◆ WORK TO BE COMPLETED ◆
Check each line of the records for "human"; collect those that have it.

◆ DATA TO PROCESS ◆
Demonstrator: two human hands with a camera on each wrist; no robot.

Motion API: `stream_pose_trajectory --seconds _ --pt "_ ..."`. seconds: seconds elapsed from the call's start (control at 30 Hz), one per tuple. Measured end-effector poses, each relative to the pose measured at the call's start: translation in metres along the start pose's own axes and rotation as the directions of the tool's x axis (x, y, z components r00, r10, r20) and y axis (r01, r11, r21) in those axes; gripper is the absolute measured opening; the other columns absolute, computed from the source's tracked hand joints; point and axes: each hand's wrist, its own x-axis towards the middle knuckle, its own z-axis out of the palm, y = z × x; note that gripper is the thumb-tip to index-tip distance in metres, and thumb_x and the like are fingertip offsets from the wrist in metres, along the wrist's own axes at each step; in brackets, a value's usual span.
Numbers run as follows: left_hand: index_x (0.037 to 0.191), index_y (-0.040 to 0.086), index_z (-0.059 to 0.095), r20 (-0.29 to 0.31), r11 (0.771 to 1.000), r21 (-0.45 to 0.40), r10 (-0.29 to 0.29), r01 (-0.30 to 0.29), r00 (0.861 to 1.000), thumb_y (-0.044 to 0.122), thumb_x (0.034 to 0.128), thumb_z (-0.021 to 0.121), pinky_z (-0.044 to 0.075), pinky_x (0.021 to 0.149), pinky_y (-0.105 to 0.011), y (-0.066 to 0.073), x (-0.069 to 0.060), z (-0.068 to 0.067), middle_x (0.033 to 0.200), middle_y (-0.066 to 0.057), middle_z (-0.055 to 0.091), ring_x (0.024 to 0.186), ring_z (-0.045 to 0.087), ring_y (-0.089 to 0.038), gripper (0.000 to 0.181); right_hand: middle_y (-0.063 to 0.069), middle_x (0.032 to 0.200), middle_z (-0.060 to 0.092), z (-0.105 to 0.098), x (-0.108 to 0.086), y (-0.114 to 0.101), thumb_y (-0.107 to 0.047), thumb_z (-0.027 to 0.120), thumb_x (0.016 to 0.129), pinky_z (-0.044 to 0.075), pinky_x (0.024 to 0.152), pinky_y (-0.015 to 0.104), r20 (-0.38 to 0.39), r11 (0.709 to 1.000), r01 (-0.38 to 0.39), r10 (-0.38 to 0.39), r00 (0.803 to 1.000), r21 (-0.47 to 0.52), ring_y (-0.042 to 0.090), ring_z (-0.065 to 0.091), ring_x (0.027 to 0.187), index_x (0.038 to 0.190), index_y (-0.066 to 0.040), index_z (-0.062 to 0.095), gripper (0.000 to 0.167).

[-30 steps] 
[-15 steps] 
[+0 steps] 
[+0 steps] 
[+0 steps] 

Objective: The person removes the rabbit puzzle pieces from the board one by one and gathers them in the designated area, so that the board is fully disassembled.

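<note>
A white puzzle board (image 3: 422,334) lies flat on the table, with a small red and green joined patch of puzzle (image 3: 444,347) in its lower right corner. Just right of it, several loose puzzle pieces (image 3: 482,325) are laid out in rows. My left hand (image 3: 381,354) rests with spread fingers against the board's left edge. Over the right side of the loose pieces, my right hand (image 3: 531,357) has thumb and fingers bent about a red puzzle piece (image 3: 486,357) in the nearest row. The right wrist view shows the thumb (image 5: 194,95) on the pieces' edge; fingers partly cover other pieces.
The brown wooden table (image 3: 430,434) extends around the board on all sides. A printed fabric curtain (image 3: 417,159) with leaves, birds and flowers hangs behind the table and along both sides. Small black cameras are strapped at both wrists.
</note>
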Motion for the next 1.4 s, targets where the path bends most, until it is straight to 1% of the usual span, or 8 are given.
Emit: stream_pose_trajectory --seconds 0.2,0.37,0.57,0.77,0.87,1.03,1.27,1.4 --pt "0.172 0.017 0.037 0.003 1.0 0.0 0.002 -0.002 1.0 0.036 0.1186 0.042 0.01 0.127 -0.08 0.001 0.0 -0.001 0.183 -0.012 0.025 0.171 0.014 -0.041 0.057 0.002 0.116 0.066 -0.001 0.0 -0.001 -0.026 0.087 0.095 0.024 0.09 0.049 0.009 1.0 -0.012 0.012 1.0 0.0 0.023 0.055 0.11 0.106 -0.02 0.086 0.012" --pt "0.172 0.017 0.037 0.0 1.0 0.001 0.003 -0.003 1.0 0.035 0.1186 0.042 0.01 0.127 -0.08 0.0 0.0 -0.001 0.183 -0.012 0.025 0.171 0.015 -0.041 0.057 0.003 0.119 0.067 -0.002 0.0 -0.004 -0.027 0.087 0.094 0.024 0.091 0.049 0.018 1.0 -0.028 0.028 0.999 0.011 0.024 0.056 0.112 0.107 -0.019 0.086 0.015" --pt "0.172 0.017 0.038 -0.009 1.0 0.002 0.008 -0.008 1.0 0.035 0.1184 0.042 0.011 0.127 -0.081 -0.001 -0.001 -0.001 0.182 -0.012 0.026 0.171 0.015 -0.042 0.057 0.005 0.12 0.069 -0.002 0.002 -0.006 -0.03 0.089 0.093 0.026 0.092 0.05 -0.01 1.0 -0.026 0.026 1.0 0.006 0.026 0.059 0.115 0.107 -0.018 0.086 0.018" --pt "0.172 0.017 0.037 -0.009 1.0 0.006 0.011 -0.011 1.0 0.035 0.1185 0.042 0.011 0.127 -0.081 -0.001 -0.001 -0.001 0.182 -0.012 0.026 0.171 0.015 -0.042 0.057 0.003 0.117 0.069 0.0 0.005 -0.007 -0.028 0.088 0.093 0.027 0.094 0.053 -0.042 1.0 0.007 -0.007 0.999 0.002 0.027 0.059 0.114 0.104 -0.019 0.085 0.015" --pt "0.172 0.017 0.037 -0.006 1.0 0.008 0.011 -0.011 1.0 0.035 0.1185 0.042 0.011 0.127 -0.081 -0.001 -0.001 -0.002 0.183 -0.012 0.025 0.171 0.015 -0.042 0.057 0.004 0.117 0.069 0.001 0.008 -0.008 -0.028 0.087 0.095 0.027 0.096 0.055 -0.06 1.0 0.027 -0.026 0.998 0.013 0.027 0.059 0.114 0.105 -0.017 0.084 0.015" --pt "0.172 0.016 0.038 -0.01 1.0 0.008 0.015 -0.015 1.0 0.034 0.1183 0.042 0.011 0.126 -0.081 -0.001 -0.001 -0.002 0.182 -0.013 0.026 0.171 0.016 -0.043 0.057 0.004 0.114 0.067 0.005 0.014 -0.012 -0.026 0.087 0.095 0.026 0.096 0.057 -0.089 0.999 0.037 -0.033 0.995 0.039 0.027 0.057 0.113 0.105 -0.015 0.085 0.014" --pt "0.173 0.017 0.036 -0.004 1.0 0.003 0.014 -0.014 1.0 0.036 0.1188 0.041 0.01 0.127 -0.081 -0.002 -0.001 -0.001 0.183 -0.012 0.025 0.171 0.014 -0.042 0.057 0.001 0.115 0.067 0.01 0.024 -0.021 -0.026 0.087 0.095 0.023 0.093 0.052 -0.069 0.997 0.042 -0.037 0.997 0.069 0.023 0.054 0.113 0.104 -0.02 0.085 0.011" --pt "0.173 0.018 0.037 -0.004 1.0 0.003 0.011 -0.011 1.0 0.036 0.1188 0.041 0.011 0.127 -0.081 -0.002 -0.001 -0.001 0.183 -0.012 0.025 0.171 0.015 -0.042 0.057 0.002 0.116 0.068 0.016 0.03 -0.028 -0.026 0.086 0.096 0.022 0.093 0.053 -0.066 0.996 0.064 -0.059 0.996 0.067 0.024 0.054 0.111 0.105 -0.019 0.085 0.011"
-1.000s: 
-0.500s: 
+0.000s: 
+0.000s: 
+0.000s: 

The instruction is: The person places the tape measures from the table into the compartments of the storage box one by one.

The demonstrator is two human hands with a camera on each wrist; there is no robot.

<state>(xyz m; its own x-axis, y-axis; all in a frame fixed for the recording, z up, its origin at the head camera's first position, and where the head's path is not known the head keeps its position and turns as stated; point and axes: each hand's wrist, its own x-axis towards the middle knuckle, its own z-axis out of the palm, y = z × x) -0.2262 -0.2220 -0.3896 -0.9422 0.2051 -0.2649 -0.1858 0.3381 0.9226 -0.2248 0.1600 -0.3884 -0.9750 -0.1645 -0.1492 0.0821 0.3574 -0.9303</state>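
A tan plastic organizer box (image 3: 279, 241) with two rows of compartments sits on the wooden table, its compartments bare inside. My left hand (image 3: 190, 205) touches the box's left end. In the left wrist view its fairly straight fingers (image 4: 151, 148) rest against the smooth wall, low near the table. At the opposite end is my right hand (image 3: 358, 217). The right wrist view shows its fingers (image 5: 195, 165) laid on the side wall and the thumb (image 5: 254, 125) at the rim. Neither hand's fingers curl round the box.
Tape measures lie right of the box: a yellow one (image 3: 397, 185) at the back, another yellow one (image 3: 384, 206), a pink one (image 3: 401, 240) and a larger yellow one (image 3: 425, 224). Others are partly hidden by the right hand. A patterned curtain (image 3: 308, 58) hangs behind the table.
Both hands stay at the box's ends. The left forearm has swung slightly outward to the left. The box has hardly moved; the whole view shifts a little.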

◆ ANSWER SECTION ◆
Demonstrator: two human hands with a camera on each wrist; no robot.
The demonstrator is two human hands with a camera on each wrist; there is no robot.

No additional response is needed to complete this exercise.